Task description:
The entries are to be written out word for word, with their images left out.

(Dataset entries)
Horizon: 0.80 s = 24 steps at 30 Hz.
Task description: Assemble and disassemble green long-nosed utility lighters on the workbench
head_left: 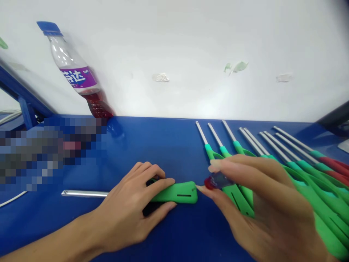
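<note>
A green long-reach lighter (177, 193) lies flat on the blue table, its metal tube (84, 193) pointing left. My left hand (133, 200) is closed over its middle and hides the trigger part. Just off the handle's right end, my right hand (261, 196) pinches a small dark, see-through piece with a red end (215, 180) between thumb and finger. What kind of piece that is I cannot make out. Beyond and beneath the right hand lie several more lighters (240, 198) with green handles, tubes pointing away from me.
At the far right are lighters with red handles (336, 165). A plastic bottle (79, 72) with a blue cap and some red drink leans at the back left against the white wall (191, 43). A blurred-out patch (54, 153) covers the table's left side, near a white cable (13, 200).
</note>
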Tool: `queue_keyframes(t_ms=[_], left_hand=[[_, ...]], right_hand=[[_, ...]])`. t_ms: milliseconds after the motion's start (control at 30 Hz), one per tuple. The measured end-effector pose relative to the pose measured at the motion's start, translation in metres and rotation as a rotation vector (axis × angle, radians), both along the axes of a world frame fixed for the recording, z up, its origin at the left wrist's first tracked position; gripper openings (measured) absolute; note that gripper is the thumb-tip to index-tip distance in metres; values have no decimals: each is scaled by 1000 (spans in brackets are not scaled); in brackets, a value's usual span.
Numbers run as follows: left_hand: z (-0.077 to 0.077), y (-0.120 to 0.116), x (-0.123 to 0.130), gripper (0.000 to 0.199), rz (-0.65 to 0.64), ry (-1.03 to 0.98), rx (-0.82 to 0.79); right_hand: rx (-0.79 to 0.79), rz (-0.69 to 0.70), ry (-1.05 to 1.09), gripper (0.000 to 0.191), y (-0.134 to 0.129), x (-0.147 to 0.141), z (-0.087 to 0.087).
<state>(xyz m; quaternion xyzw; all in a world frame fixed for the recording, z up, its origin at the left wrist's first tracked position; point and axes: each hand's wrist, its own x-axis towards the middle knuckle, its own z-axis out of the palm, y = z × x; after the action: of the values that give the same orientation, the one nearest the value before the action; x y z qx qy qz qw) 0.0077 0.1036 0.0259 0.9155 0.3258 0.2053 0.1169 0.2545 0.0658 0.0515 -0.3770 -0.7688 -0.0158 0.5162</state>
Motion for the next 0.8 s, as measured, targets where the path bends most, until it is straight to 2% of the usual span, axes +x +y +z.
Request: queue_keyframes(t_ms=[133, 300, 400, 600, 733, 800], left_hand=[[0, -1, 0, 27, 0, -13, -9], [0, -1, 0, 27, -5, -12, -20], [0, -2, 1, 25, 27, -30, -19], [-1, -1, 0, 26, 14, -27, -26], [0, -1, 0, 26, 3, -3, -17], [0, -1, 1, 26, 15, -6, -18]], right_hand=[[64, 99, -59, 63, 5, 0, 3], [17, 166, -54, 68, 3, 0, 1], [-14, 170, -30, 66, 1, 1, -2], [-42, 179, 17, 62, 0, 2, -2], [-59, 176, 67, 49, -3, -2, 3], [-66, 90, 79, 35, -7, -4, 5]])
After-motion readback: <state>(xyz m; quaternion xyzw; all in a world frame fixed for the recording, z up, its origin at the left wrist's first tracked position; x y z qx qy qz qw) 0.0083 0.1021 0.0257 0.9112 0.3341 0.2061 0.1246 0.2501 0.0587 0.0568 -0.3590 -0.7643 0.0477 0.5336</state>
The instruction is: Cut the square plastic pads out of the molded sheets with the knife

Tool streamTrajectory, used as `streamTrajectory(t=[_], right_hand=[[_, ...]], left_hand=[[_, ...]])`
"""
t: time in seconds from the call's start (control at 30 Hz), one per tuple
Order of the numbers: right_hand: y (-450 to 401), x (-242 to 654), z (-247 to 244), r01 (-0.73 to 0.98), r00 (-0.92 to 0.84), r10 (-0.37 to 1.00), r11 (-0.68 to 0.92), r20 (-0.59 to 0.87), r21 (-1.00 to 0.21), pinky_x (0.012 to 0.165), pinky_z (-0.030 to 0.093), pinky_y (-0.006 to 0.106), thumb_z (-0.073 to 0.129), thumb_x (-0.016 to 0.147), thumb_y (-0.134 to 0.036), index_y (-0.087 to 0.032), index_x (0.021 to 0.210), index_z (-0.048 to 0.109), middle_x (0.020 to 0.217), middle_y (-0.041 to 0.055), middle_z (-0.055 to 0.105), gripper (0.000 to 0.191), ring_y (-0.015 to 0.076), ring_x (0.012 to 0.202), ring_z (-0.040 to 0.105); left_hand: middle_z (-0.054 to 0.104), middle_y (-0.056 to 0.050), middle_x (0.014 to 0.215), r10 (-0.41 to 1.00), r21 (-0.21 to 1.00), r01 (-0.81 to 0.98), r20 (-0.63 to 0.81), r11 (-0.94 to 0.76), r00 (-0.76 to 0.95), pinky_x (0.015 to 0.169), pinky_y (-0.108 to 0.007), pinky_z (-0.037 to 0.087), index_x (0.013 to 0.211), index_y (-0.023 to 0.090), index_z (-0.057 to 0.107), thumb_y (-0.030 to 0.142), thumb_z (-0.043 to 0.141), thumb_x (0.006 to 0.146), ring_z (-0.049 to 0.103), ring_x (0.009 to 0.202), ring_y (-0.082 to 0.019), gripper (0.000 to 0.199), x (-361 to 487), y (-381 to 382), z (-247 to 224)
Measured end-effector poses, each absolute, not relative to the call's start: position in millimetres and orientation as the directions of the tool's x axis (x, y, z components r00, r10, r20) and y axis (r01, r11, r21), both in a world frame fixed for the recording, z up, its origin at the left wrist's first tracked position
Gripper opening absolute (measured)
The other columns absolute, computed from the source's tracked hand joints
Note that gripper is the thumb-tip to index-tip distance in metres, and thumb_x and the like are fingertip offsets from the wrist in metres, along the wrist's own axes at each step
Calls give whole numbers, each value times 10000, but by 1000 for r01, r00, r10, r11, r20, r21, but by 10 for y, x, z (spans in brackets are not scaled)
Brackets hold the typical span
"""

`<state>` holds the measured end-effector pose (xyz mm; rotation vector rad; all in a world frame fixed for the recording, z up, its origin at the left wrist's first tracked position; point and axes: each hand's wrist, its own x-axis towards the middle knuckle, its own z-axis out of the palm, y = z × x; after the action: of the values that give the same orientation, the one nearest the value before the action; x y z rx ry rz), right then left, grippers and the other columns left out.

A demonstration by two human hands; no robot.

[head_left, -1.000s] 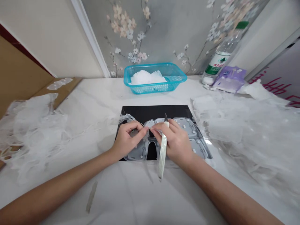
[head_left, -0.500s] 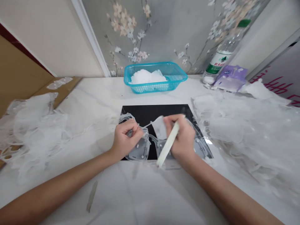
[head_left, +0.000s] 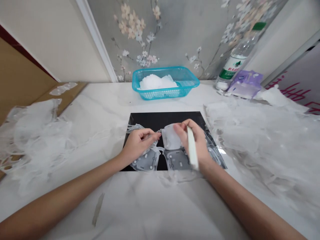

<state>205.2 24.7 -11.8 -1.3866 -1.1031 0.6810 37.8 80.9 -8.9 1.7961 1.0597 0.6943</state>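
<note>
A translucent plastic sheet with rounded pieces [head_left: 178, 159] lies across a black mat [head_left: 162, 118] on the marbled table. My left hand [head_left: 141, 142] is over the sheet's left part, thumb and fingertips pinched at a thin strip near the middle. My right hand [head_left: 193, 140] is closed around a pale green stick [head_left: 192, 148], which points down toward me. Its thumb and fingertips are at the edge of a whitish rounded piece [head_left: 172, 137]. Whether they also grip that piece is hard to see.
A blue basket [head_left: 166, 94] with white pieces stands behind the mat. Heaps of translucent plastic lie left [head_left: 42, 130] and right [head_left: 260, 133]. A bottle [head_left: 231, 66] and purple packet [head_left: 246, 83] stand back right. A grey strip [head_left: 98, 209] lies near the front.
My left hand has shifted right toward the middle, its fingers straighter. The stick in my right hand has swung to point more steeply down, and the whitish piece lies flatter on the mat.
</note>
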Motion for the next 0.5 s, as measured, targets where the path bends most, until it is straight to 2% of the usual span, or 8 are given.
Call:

Answer for the task:
Horizon: 0.80 s = 24 steps at 30 Hz.
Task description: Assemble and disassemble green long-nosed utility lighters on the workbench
head_left: 
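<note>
A green long-reach lighter (177, 193) lies flat on the blue table, its metal tube (84, 193) pointing left. My left hand (133, 200) is closed over its middle and hides the trigger part. Just off the handle's right end, my right hand (261, 196) pinches a small dark, see-through piece with a red end (215, 180) between thumb and finger. What kind of piece that is I cannot make out. Beyond and beneath the right hand lie several more lighters (240, 198) with green handles, tubes pointing away from me.
At the far right are lighters with red handles (336, 165). A plastic bottle (79, 72) with a blue cap and some red drink leans at the back left against the white wall (191, 43). A blurred-out patch (54, 153) covers the table's left side, near a white cable (13, 200).
</note>
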Tool: `queue_keyframes(t_ms=[_], left_hand=[[_, ...]], right_hand=[[_, ...]])`. t_ms: milliseconds after the motion's start (control at 30 Hz), one per tuple. The measured end-effector pose relative to the pose measured at the motion's start, translation in metres and rotation as a rotation vector (axis × angle, radians), both along the axes of a world frame fixed for the recording, z up, its origin at the left wrist's first tracked position; gripper openings (measured) absolute; note that gripper is the thumb-tip to index-tip distance in metres; values have no decimals: each is scaled by 1000 (spans in brackets are not scaled); in brackets, a value's usual span.
Numbers run as follows: left_hand: z (-0.077 to 0.077), y (-0.120 to 0.116), x (-0.123 to 0.130), gripper (0.000 to 0.199), rz (-0.65 to 0.64), ry (-1.03 to 0.98), rx (-0.82 to 0.79); right_hand: rx (-0.79 to 0.79), rz (-0.69 to 0.70), ry (-1.05 to 1.09), gripper (0.000 to 0.191), y (-0.134 to 0.129), x (-0.147 to 0.141), z (-0.087 to 0.087).
<state>(xyz m; quaternion xyzw; all in a world frame fixed for the recording, z up, its origin at the left wrist's first tracked position; point and axes: each hand's wrist, its own x-axis towards the middle knuckle, its own z-axis out of the palm, y = z × x; after the action: of the values that give the same orientation, the one nearest the value before the action; x y z qx qy qz qw) 0.0077 0.1036 0.0259 0.9155 0.3258 0.2053 0.1169 0.2545 0.0658 0.0515 -0.3770 -0.7688 -0.0158 0.5162</state>
Motion for the next 0.8 s, as measured, targets where the path bends most, until it is straight to 2% of the usual span, axes +x +y +z.
Request: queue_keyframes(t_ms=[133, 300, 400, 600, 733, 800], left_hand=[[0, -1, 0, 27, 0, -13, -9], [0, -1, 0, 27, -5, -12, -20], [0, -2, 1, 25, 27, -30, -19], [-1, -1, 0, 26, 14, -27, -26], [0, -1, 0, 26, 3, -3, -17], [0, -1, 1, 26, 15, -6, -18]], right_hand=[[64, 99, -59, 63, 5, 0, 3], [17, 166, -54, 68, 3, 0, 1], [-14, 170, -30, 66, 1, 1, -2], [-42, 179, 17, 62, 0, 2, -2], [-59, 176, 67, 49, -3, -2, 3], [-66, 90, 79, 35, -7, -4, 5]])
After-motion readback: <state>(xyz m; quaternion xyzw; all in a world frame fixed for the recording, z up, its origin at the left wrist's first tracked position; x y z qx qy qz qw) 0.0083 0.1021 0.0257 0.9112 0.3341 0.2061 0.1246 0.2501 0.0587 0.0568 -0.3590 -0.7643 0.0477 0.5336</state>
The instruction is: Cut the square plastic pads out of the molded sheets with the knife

Tool streamTrajectory, used as `streamTrajectory(t=[_], right_hand=[[_, ...]], left_hand=[[_, ...]])`
"""
t: time in seconds from the call's start (control at 30 Hz), one per tuple
Order of the numbers: right_hand: y (-450 to 401), x (-242 to 654), z (-247 to 244), r01 (-0.73 to 0.98), r00 (-0.92 to 0.84), r10 (-0.37 to 1.00), r11 (-0.68 to 0.92), r20 (-0.59 to 0.87), r21 (-1.00 to 0.21), pinky_x (0.012 to 0.165), pinky_z (-0.030 to 0.093), pinky_y (-0.006 to 0.106), thumb_z (-0.073 to 0.129), thumb_x (-0.016 to 0.147), thumb_y (-0.134 to 0.036), index_y (-0.087 to 0.032), index_x (0.021 to 0.210), index_z (-0.048 to 0.109), middle_x (0.020 to 0.217), middle_y (-0.041 to 0.055), middle_z (-0.055 to 0.105), gripper (0.000 to 0.191), ring_y (-0.015 to 0.076), ring_x (0.012 to 0.202), ring_z (-0.040 to 0.105); left_hand: middle_z (-0.054 to 0.104), middle_y (-0.056 to 0.050), middle_x (0.014 to 0.215), r10 (-0.41 to 1.00), r21 (-0.21 to 1.00), r01 (-0.81 to 0.98), r20 (-0.63 to 0.81), r11 (-0.94 to 0.76), r00 (-0.76 to 0.95), pinky_x (0.015 to 0.169), pinky_y (-0.108 to 0.007), pinky_z (-0.037 to 0.087), index_x (0.013 to 0.211), index_y (-0.023 to 0.090), index_z (-0.057 to 0.107), thumb_y (-0.030 to 0.142), thumb_z (-0.043 to 0.141), thumb_x (0.006 to 0.146), ring_z (-0.049 to 0.103), ring_x (0.009 to 0.202), ring_y (-0.082 to 0.019), gripper (0.000 to 0.199), x (-361 to 487), y (-381 to 382), z (-247 to 224)
Measured end-effector poses, each absolute, not relative to the call's start: position in millimetres and orientation as the directions of the tool's x axis (x, y, z components r00, r10, r20) and y axis (r01, r11, r21), both in a world frame fixed for the recording, z up, its origin at the left wrist's first tracked position
Gripper opening absolute (measured)
The other columns absolute, computed from the source's tracked hand joints
Note that gripper is the thumb-tip to index-tip distance in metres, and thumb_x and the like are fingertip offsets from the wrist in metres, along the wrist's own axes at each step
Calls give whole numbers, each value times 10000, but by 1000 for r01, r00, r10, r11, r20, r21, but by 10 for y, x, z (spans in brackets are not scaled)
Brackets hold the typical span
"""

`<state>` holds the measured end-effector pose (xyz mm; rotation vector rad; all in a world frame fixed for the recording, z up, its origin at the left wrist's first tracked position; point and axes: each hand's wrist, its own x-axis towards the middle knuckle, its own z-axis out of the palm, y = z × x; after the action: of the values that give the same orientation, the one nearest the value before the action; x y z rx ry rz), right then left, grippers and the other columns left out.

A demonstration by two human hands; no robot.

[head_left, -1.000s] 
[head_left, -0.500s] 
[head_left, +0.000s] 

<state>205.2 24.7 -11.8 -1.3866 -1.1031 0.6810 37.8 80.9 -8.9 1.7961 1.0597 0.6943</state>
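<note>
A translucent plastic sheet with rounded pieces [head_left: 178, 159] lies across a black mat [head_left: 162, 118] on the marbled table. My left hand [head_left: 141, 142] is over the sheet's left part, thumb and fingertips pinched at a thin strip near the middle. My right hand [head_left: 193, 140] is closed around a pale green stick [head_left: 192, 148], which points down toward me. Its thumb and fingertips are at the edge of a whitish rounded piece [head_left: 172, 137]. Whether they also grip that piece is hard to see.
A blue basket [head_left: 166, 94] with white pieces stands behind the mat. Heaps of translucent plastic lie left [head_left: 42, 130] and right [head_left: 260, 133]. A bottle [head_left: 231, 66] and purple packet [head_left: 246, 83] stand back right. A grey strip [head_left: 98, 209] lies near the front.
My left hand has shifted right toward the middle, its fingers straighter. The stick in my right hand has swung to point more steeply down, and the whitish piece lies flatter on the mat.
</note>
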Motion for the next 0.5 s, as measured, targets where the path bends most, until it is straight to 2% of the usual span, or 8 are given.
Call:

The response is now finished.